Un test d'intrusion basé sur l'IA (Aikido ) s'inscrit au-dessus des couches de raisonnement sous la forme d'une validation périodique en temps réel, généralement annuelle ou à chaque nouvelle version majeure, qui porte sur l'ensemble de l'environnement et de la configuration plutôt que sur le code seul. La plupart des organisations effectuent des tests d’intrusion basés sur l’IA à cette fréquence, souvent pour satisfaire à une exigence de conformité telle que SOC 2 ou ISO 27001. L’ pentest IA e continue (Aikido Infinite) se situe au-dessus de cela, en tant que niveau distinct, pour les équipes dont la posture de sécurité exige que la vulnérabilité soit vérifiée en continu plutôt qu’à intervalles réguliers, quelle que soit la taille de l’entreprise.
La plupart des équipes se situent à un stade ou à un autre de cette progression, où la véritable question porte sur la définition du périmètre : quels dépôts et quelles versions justifient un test d’intrusion planifié, et lesquels peuvent être couverts au quotidien par l’ analyse de code par IA et le Deep PR Review ? Commencer par analyser les couches logiques et corriger les failles avant le test d’intrusion est un moyen de rentabiliser davantage cet investissement, car une cible plus « propre » signifie moins de failles détectées lors du test d’intrusion qui auraient pu être corrigées à moindre coût en amont.

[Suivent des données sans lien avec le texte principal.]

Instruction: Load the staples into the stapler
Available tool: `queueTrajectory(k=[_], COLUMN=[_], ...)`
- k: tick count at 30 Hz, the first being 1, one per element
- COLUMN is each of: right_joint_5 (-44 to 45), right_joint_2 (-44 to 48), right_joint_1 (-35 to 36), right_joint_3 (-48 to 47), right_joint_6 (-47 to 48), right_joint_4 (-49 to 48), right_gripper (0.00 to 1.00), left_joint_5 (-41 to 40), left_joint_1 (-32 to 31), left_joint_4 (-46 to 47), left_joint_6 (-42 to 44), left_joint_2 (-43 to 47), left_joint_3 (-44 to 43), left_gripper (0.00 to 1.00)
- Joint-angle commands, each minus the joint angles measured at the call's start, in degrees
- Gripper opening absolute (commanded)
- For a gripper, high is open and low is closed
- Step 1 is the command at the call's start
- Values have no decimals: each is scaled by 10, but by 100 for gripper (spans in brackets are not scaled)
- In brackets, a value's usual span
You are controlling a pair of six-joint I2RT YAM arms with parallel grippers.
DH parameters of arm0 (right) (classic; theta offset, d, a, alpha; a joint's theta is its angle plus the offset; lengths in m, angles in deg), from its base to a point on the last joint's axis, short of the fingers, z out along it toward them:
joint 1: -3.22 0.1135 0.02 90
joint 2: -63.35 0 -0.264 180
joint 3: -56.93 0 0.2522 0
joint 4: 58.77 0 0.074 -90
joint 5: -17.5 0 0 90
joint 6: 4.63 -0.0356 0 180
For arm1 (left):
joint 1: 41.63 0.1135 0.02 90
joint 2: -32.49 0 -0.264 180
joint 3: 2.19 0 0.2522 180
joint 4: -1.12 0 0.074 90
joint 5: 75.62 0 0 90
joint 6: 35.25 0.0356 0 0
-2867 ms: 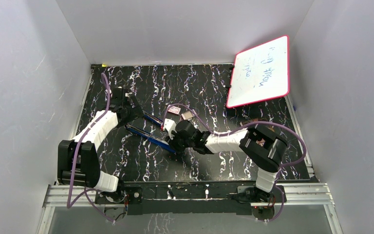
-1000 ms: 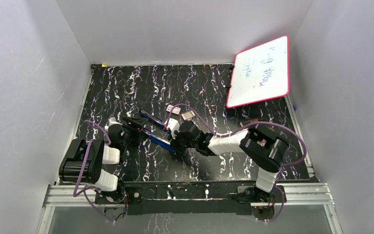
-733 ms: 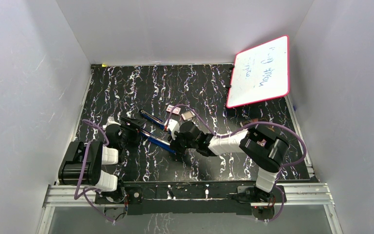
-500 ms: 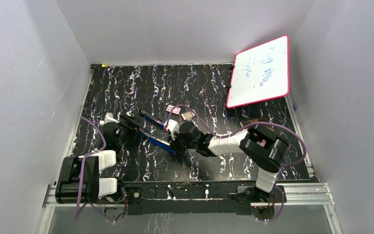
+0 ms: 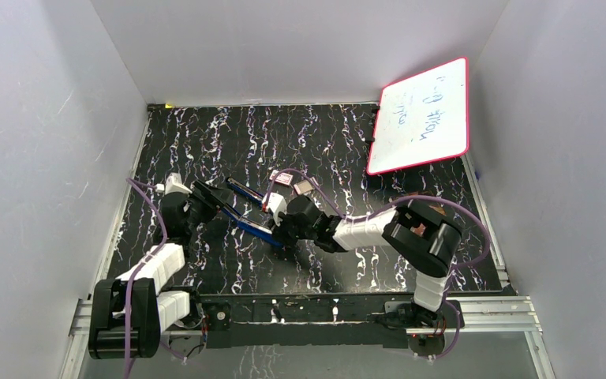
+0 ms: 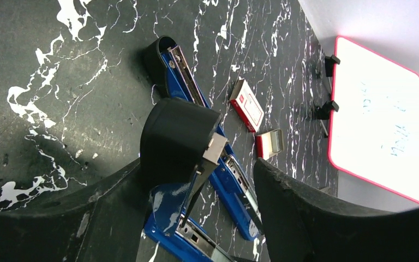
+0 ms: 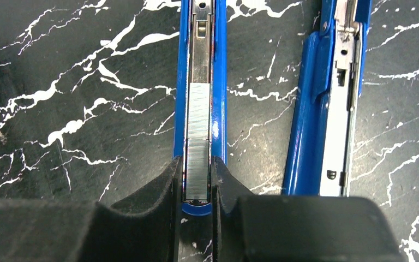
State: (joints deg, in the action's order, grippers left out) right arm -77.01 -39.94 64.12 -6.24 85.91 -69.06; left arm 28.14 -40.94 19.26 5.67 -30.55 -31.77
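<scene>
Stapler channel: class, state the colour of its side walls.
Bright blue; the stapler channel walls flank silvery-grey staples. Clearest in the right wrist view.

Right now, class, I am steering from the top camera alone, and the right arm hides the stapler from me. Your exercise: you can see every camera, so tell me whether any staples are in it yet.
Observer: Yes. In the right wrist view, two strips of staples lie end to end in the open channel of the blue stapler.
Operator: What is the right pincer doing?
Observer: The right pincer is closed against the sides of the staples at the channel's near end.
Operator: And the left one?
Observer: The left pincer is open around a raised black cap, and one of its fingers stands clear of the cap.
</scene>
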Motion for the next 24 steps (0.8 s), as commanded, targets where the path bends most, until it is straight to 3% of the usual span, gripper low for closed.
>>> queueTrajectory(k=[1, 7, 19, 24], right_joint_5=[-4, -4, -8, 1], right_joint_2=[-26, -36, -49, -42], right_joint_1=[4, 4, 0, -2], right_joint_3=[-14, -4, 4, 25], right_joint_6=[24, 49, 34, 29], right_joint_4=[-54, -113, -159, -193], right_gripper=[0, 0, 0, 16], left_joint_5=[23, 17, 22, 39], left_joint_1=[-1, -8, -21, -26], left_joint_4=[-27, -85, -145, -152], left_joint_6=[32, 69, 111, 109], left_joint_2=[30, 56, 99, 103], left_joint_3=[-16, -47, -91, -100], left_gripper=[64, 60, 77, 78])
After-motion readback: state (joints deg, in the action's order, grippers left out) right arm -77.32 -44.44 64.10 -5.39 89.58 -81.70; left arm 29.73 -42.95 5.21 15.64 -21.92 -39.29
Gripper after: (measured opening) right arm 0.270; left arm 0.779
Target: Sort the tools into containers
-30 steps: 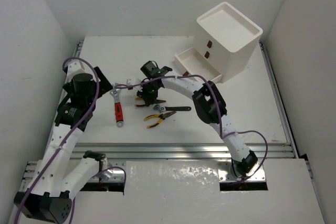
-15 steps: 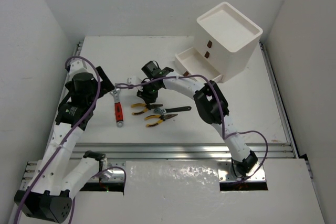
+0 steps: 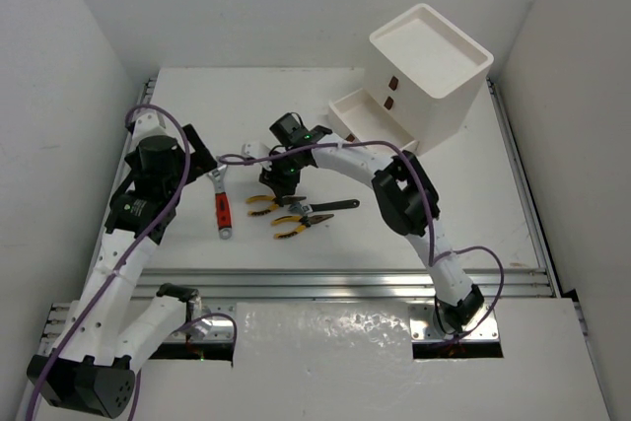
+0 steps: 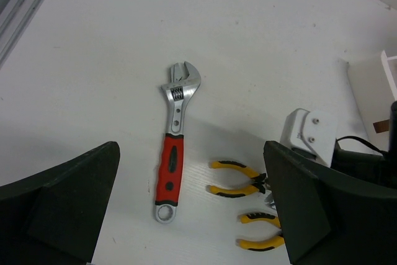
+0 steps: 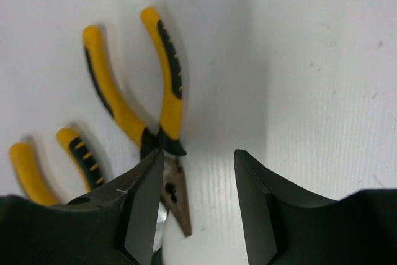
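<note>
A red-handled wrench (image 3: 223, 206) lies left of two yellow-handled pliers (image 3: 261, 202) (image 3: 291, 226) and a black-handled wrench (image 3: 333, 205) at mid-table. My right gripper (image 3: 283, 180) is open and empty, low over the upper pliers. In the right wrist view its left finger (image 5: 139, 203) covers part of those pliers' nose (image 5: 178, 200), below their handles (image 5: 133, 85). My left gripper (image 3: 195, 157) is open and empty, above and left of the red wrench, which lies between its fingers in the left wrist view (image 4: 173, 159). The white drawer unit (image 3: 426, 76) stands at the back right.
The unit's bottom drawer (image 3: 357, 117) is pulled out toward the table's middle. Purple cables run along both arms. A metal rail (image 3: 335, 283) borders the near edge. White walls close in on three sides.
My right gripper has shifted slightly toward the far side, and the upper pliers now show more fully on the table. The left arm has barely moved.
</note>
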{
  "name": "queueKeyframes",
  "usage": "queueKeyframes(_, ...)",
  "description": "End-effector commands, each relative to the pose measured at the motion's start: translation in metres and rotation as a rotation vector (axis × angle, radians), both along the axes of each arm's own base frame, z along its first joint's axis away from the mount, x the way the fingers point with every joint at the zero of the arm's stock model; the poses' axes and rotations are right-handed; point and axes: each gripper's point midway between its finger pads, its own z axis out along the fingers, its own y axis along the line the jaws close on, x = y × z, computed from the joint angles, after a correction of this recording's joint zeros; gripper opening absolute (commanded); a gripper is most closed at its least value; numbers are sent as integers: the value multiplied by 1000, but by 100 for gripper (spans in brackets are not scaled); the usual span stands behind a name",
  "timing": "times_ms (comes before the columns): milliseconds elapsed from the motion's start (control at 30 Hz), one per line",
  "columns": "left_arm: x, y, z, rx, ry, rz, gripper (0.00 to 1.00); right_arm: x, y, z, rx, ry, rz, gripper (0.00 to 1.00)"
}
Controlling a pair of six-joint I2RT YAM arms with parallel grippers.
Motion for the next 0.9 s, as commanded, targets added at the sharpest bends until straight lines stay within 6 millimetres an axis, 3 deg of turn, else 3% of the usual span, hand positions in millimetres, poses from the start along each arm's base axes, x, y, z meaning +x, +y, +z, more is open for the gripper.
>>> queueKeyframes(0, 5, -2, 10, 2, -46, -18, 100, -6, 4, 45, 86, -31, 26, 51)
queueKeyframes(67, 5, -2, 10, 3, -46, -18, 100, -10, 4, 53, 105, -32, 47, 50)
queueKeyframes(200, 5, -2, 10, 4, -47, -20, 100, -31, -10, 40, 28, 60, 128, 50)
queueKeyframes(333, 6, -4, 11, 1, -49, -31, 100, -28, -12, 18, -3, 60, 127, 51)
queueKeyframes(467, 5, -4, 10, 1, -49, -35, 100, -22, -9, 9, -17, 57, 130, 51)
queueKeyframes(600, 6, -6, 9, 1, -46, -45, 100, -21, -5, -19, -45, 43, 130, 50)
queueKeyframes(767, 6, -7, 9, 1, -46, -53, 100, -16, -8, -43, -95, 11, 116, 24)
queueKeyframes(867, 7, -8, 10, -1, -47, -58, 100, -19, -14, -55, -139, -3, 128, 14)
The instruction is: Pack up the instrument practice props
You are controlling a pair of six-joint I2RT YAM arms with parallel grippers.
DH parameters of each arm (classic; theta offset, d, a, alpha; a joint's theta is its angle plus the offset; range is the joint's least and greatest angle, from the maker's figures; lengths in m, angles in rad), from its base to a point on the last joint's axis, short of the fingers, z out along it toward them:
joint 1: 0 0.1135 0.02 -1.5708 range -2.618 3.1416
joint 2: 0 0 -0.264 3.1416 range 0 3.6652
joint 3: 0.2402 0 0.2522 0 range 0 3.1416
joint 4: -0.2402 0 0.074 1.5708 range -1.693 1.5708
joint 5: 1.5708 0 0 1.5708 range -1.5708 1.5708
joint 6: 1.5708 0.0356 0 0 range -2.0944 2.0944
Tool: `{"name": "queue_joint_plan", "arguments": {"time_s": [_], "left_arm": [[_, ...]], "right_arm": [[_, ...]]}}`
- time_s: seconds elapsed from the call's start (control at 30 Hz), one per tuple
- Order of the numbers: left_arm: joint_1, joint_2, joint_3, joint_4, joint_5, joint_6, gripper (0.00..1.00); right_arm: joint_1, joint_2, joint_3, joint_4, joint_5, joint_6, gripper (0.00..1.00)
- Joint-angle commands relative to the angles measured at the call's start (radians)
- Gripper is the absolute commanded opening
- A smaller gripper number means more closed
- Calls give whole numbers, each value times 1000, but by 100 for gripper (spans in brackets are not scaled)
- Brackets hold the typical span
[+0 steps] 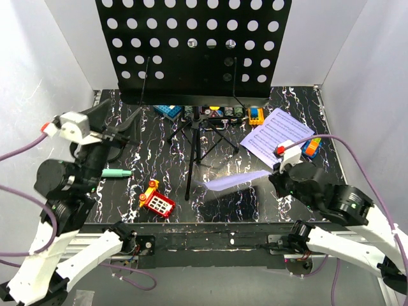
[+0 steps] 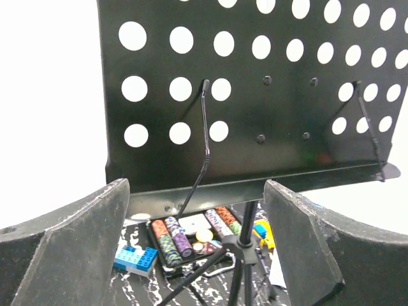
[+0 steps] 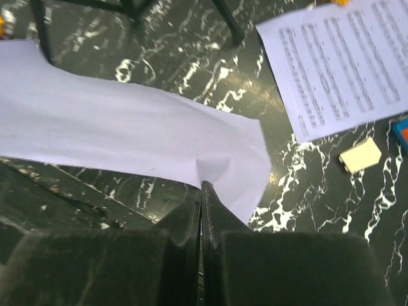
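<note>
Tool on right (image 3: 201, 186) pinches blank white page (image 3: 127, 127); left tool (image 2: 196, 191) gapes empty.

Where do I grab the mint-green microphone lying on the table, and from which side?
Take the mint-green microphone across its slim barrel from above: it lies flat, pointing left to right, one end hidden under the left arm. Use the open left gripper; the right gripper is shut on a white sheet.
</note>
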Motion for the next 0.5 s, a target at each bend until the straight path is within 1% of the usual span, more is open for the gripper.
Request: {"name": "queue_joint_plan", "arguments": {"time_s": [0.0,0.07,0.1,0.27,0.3,0.37,0.47], "left_arm": [[-3,-65,-39,-78,16,-109,86],[-3,-74,-45,-107,39,-144,86],[-3,-79,-49,-113,45,-160,86],[-2,-97,-86,-115,64,-220,88],[-3,-99,-88,-117,67,-229,88],[-2,-99,-99,-115,71,-244,89],[-3,-99,-114,-115,84,-272,90]], "right_arm": [[-49,37,-54,124,89,68,1],[-142,79,-46,141,27,71,1],[-214,93,-40,157,-25,65,1],[-611,149,17,212,-375,62,1],[-697,168,32,224,-476,73,1],[-741,214,76,235,-517,117,1],[-851,310,144,269,-631,203,1]]}}
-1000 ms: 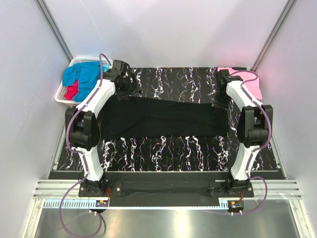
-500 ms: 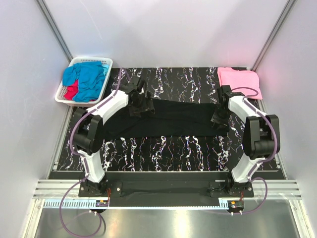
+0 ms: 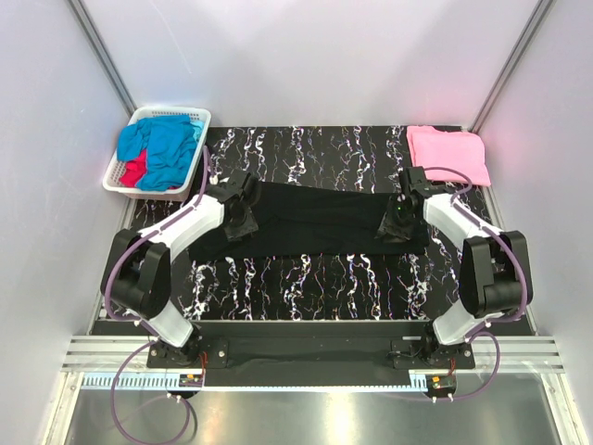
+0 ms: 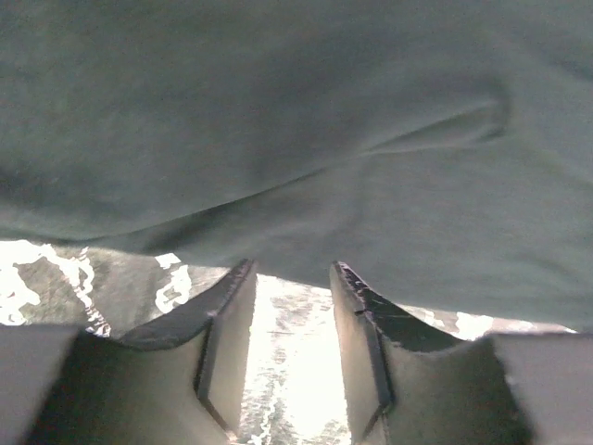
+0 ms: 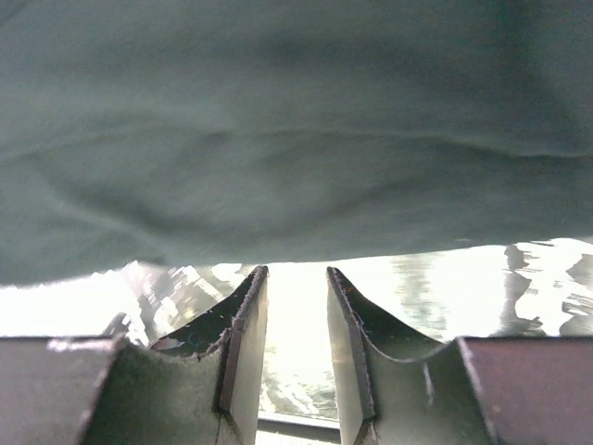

Considérez cela comme une valeur par défaut de départ que les équipes adapteront en fonction de leur propre profil de risque.
En résumé
Dans la pratique, la couverture de l’ensemble du cycle de vie implique d’exécuter ces quatre processus simultanément, en fonction de vos besoins à un moment donné. L’analyse des commits ( SAST ) couvre chaque commit et chaque pull request, et s’exécute en continu. L’analyse approfondie des tests unitaires (Deep PR ) examine la logique métier de chaque modification dès sa création, avant sa fusion. L’analyse des tests de sécurité ( analyse de code par IA ) étend ce même raisonnement à l’ensemble du référentiel pour les modifications significatives, avant même tout déploiement, et permet de détecter les erreurs de configuration ou les paramètres spécifiques à l’environnement qu’un test en production pourrait ne pas repérer. AI Pentest assure une validation en production périodique, le contrôle le plus approfondi qui soit et celui auquel s’attendent les cadres de conformité, tandis que Continuous Pentest est disponible pour les équipes dont la posture de sécurité nécessite cette validation en continu plutôt qu’à intervalles réguliers. Les programmes de sécurité les plus performants exploitent ces quatre solutions de manière hiérarchisée, plutôt que de devoir choisir entre elles.